Le débat sur l’impact thermique des véhicules sur l’environnement prend de l’ampleur, notamment avec les déclarations de François Gemenne. Selon lui, le type de moteur est le facteur déterminant dans les émissions de chaleur d’un véhicule. Il souligne que les voitures électriques ne produisent pas de chaleur comme le font celles à moteur à combustion.
En 2014, une étude parue dans la revue Nature mettait déjà en avant le potentiel des véhicules électriques pour réduire les îlots de chaleur urbains, en révélant que ces derniers ne généraient que 19,8 % de la chaleur émise par leurs homologues non électriques à Pékin. Les chercheurs estimaient qu’une conversion totale à l’électrique pourrait rendre la ville environ 1 °C plus fraîche en été.
Clément Gaillard, urbaniste, renforce cette idée en affirmant que les voitures thermiques, qui expulsent des gaz à environ 400 °C, sont essentiellement des « machines à faire de l’air chaud ». Il précise que seulement 20 % de l’énergie produite est utilisée pour avancer, tandis que 80 % se transforme en chaleur. En revanche, le rendement des moteurs électriques est proche de 100 %.

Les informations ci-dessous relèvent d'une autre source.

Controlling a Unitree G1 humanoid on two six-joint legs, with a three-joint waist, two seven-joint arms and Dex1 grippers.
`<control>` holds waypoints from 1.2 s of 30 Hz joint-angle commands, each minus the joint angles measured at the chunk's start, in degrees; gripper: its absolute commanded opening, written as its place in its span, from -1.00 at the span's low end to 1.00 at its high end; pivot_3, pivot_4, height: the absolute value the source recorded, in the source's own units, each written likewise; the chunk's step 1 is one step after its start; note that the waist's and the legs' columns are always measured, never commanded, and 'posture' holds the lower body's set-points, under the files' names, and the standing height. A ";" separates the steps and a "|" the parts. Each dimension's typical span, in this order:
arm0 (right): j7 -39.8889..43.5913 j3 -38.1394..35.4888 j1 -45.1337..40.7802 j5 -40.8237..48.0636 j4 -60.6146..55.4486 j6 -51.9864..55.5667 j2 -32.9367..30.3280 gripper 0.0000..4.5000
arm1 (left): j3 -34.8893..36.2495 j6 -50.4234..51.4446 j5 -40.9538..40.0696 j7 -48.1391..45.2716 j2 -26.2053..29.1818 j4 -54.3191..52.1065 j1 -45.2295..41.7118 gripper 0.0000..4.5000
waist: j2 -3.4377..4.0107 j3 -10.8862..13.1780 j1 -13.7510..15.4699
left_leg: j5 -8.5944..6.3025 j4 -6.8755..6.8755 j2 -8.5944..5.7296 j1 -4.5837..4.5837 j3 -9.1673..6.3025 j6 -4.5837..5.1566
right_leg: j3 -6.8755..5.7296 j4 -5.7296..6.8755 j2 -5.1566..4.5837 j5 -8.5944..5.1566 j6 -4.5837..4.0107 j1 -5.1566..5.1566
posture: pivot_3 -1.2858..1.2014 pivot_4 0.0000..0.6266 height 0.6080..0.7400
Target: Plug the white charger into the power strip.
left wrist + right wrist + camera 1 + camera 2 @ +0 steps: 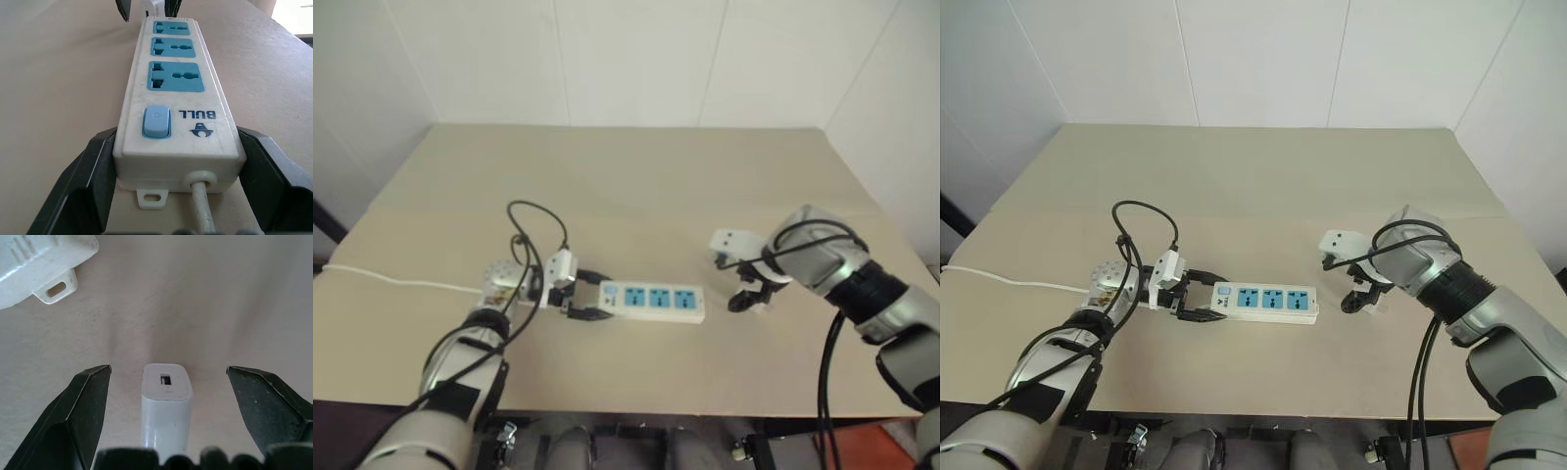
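White charger [166, 401] is lying on the table [636, 176] just past the power strip's [656, 302] free end, between the right end effector's [166, 382] spread fingers, not yet gripped. Left end effector [176, 176] is clamping the strip's switch end. Pickup looks in hand; next, the fingers need closing squarely. No containers are present.

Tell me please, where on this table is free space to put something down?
Free: the far half of the table, behind the power strip, and the near edge in front of it. Crowded: both strip ends, with the left end effector and, around the white charger, the right end effector.
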 commanded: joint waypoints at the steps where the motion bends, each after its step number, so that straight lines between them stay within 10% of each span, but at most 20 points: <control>1: 0.58 -0.93 0.05 -1.26 0.05 -0.79 -0.43 0.43 | -3.79 0.26 2.92 -1.73 -0.49 1.70 2.73 0.45 | 0.00 0.00 -0.01 | 0.00 0.00 0.00 0.00 0.00 0.00 | 0.00 0.00 0.00 0.00 0.00 0.00 | 0.03 -0.52 1.00; 8: 0.89 -1.16 0.72 -1.88 0.27 -0.48 -0.32 -0.50 | -3.66 0.18 2.79 -1.73 -0.48 1.71 2.88 0.45 | 0.00 0.00 -0.03 | 0.00 0.00 0.00 0.00 0.00 0.00 | 0.00 0.00 0.00 0.00 0.00 0.00 | 0.03 -0.52 1.00; 22: 4.41 -13.90 -2.88 5.47 -12.01 3.43 -2.69 -0.50 | -4.58 3.68 3.15 -1.73 0.80 1.08 2.20 0.45 | 0.01 0.00 -0.16 | 0.00 0.00 0.01 0.01 0.00 0.00 | 0.00 0.01 0.01 0.00 0.01 -0.01 | 0.03 -0.52 1.00; 31: -6.25 -45.60 11.10 23.20 -12.62 -9.84 13.36 -0.50 | -4.70 4.55 2.24 -1.73 1.80 -0.23 2.42 0.45 | -0.21 -0.14 -0.10 | 0.00 -0.06 0.04 0.05 -0.04 0.00 | -0.03 -0.01 0.03 0.00 0.00 0.07 | 0.03 -0.52 1.00; 36: -6.57 -51.55 20.05 30.09 -11.40 -23.89 23.41 -0.50 | -5.45 5.14 1.42 -1.73 1.97 -0.85 2.16 0.45 | -0.20 -0.15 -0.43 | 0.00 -0.07 0.05 0.09 -0.02 0.00 | 0.01 0.10 0.04 0.00 0.00 0.05 | 0.03 -0.52 1.00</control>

Cette dynamique suggère qu’une électrification accrue du parc automobile pourrait réduire significativement les émissions de chaleur. Gemenne évoque également que Bruxelles, avec un pourcentage de 5,3 % de véhicules électriques, verrait des rejets thermiques moins importants que Paris, où ce chiffre est d’environ 4 %.
Ainsi, l’électrification des transports apparaît comme une solution viable pour atténuer la chaleur urbaine, un enjeu crucial face aux défis climatiques actuels.